Real men often buckle at the sight of blood
I love well-crafted action flicks. Sylvester Stallone was at the top of his game as John Rambo, the troubled Vietnam War vet in “First Blood.” Armed with only his wits and a scary-looking hunting knife, Rambo holds off a local police department and an entire battalion of national guardsmen.
I remember sitting in that dark theater, loving every second as Stallone survives a free-fall through a patch of pine trees by whipping out a needle and thread—concealed in the butt of his knife—and sewing up a ghastly wound on his bulging bicep.
Just writing about it makes me queasy. But watching it on the big screen brought on that fuzzy feeling, the one that says the lights are going out, and fast. Only a quick gulp of popcorn helped prevent me from becoming just another piece of refuse on the sticky theater floor.
Come to think of it, I felt the same way years before when I watched Al Pacino get shot in the face in “Serpico.” And then not long after that, I made the mistake of watching a nurse draw my blood during a routine physical exam. The next thing I knew, I was on a gurney, looking up at the smiling face of that same nurse, wiping my brow with a damp cloth, telling one of her colleagues, “It’s always the guys.”
I played high school football and a little rugby in college, so I’ve been slammed into the turf on a few occasions.
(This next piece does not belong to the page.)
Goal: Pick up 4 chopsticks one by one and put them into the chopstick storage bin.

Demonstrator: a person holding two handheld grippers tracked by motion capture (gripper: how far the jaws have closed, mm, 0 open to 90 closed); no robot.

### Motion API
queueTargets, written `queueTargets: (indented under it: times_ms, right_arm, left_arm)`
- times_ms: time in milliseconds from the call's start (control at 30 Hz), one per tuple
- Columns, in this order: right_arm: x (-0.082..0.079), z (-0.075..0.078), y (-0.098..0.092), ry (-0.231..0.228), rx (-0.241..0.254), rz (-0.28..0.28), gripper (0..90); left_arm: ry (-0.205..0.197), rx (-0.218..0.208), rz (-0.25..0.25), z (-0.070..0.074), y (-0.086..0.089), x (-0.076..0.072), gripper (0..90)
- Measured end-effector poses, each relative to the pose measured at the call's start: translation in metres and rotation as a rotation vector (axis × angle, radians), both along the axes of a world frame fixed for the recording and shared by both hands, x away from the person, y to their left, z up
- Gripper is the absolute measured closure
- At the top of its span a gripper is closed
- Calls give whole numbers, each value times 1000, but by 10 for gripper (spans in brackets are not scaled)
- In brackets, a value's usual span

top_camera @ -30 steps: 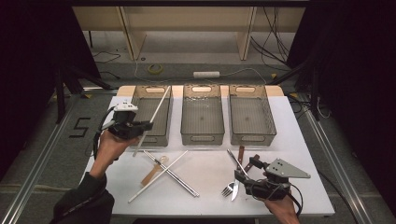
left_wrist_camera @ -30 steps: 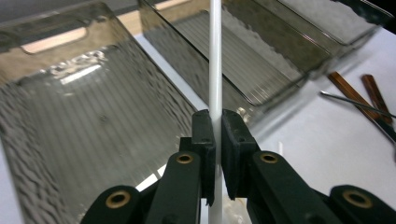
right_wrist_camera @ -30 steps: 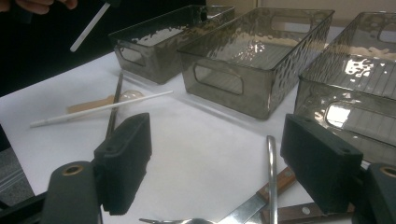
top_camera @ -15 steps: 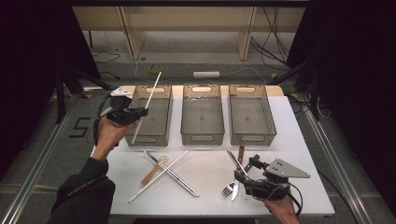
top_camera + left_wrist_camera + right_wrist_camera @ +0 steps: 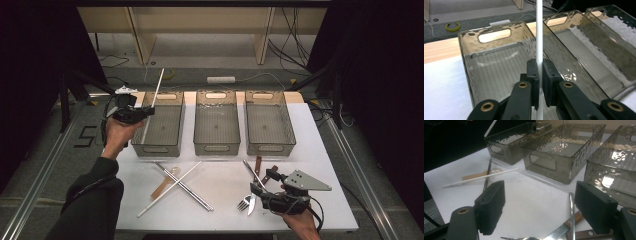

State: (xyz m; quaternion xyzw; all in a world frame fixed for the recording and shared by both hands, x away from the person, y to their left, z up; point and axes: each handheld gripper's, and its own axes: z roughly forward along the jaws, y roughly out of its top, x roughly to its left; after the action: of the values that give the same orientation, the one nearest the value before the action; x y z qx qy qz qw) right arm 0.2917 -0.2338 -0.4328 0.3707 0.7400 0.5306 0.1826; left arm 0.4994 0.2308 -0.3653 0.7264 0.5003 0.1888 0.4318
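While left tongs [image 5: 142,114] clamp white chopstick [image 5: 152,103] over empty left bin [image 5: 159,125], sorting barely begun; second chopstick [image 5: 170,188], metal sticks, spoon, fork [image 5: 243,203], knives left on table [image 5: 225,180]; right tongs [image 5: 260,196] wide, empty.

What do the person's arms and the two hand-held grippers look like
The left hand-held gripper and right hand-held gripper are black, each with two blocky black jaws on arms with brass-coloured pivot rings. The right one carries a grey three-cornered plate on top; black cables trail from both. The left arm wears a dark long sleeve.
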Motion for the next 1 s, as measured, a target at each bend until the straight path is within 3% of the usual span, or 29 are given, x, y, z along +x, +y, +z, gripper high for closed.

I’ve dislocated both shoulders — talk about pain — but remained conscious both times as emergency room personnel popped the ball back into its socket.
But even the prospect of a little blood makes my knees wobble.
I had cataract surgery last week, and I had no problem imagining what was involved to clear up my smoky vision. I knew what the problem would be.
I turned my head as a nurse inserted an IV, and I was out of the OR in what seemed like no time, enjoying a cup of coffee and a graham cracker in a comfortable recliner in the recovery room, clearing the cobwebs from my still slightly anesthetized mind.
Then the nurse told me she was ready to remove the IV line.
It was as if Mike Tyson had connected with a vicious uppercut to my jaw. I remember telling the nurse, “I think I’m going out.”
Then it seemed I’d just woken up from a dream. There were several nurses standing in front of me, and I once again felt a damp cloth on my forehead. One of them brought my wife, Betty, back into the room.
Betty left when I went out for the count because she thought I was having a seizure, my arms and legs flailing — you get the unpleasant picture.
But I was fine. My heart rate and blood pressure quickly returned to normal. The color returned to my cheeks. I was told that men pass out more than women.
I was grateful the nurses were nice about it. The next day, during my follow-up appointment, my doctor said he has the same problem. He can carve up an eyeball but quakes at the sight of blood? He said that big, strong cops come in with scratched corneas and nearly fall out of the examination chair.
There’s a reason women have babies. A lot of men just don’t have the stomach for it.
John Edmondson is a teacher in Hampstead.